Basic Properties of Conductivity and Normal Hall Effect in the Periodic Anderson Model

Abstract

Exact formulas of diagonal conductivity $\sigma_{xx}$ and Hall conductivity $\sigma_{xy}$ are derived from the Kubo formula in hybridized two-orbital systems with arbitrary band dispersions. On the basis of the theoretical framework for the Fermi liquid based on these formulas, the ground-state properties of the periodic Anderson model with electron correlation and weak impurity scattering are studied on the square lattice. It is shown that imbalance of the mass-renormalization factors in $\sigma_{xx}$ and $\sigma_{xy}$ causes remarkable increase in the valence-fluctuation regime as the f level increases while the cancellation of the renormalization factors causes slight increase in $\sigma_{xx}$ and $\sigma_{xy}$ in the Kondo regime. The Hall coefficient $R_{\rm H}$ shows almost constant behavior in both the regimes.
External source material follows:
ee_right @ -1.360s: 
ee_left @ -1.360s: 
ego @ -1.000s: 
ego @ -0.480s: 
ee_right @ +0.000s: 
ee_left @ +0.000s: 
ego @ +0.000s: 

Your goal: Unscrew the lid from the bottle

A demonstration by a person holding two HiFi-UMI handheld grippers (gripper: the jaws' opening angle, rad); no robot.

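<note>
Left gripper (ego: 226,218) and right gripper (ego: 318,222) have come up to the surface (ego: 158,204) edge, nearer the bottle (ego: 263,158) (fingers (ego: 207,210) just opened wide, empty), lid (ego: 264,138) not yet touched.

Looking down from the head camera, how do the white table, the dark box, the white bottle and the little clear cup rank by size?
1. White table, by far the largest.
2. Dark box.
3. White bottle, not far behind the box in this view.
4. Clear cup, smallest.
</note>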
Near half filling, $R_{\rm H}$ is expressed by the total hole density as $R_{\rm H}=1/(\bar{n}_{\rm hole}e)$ while $R_{\rm H}$ approaches zero near quarter filling, which reflects the curvature of the Fermi surface. These results hold as far as the damping rate for f electrons is less than about $10~\%$ of the renormalized hybridization gap. From these results we discuss pressure dependence of residual resistivity and normal Hall effect in Ce- and Yb-based heavy electron systems.